Le pas de côté « solidaire » d’Angela Merkel met donc aussi en lumière l’acuité de la menace du cauchemar national-libéral qui hante l’Allemagne comme le reste de l’UE. Il possède cependant un singulier mérite : il relève comme jamais le besoin de mesures réellement hétérodoxes et radicales pour faire face à la conjonction des crises sanitaire et économique.

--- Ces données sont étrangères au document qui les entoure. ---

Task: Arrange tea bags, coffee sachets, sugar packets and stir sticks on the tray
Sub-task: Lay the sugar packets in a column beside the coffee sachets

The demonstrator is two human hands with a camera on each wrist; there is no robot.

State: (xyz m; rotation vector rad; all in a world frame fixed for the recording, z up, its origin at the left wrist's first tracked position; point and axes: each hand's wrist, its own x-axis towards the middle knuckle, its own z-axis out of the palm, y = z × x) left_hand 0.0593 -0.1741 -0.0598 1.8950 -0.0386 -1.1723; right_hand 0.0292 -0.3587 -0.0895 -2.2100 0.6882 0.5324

Les syndicats français et allemands, auteurs d’une déclaration commune (2) aux lendemains de l’annonce du projet de plan de relance franco-allemand, ne s’y sont pas trompés. Ils réclament de mettre « enfin en œuvre l’Europe sociale ». Des alternatives plus ambitieuses en acquièrent aussi une dimension et une maturité nouvelles. Ainsi le besoin émerge-t-il quasiment partout de financer des services publics, ceux liés à la santé et les autres, si cruciaux et pourtant partout si malmenés, parfois si déglingués. Les économistes du PCF, qui font cette proposition de longue date, pointent que l’on pourrait agir tout de suite, en ce sens et en pleine solidarité, « en créant un fonds européen ad hoc, alimenté par la création monétaire de la BCE ». Il pourrait octroyer à ces projets vitaux pour l’avenir des Européens des crédits à taux zéro, voire négatifs.

(1) Interview publiée dans le Monde du 29 juin dernier. (2) « L’Europe que nous voulons ».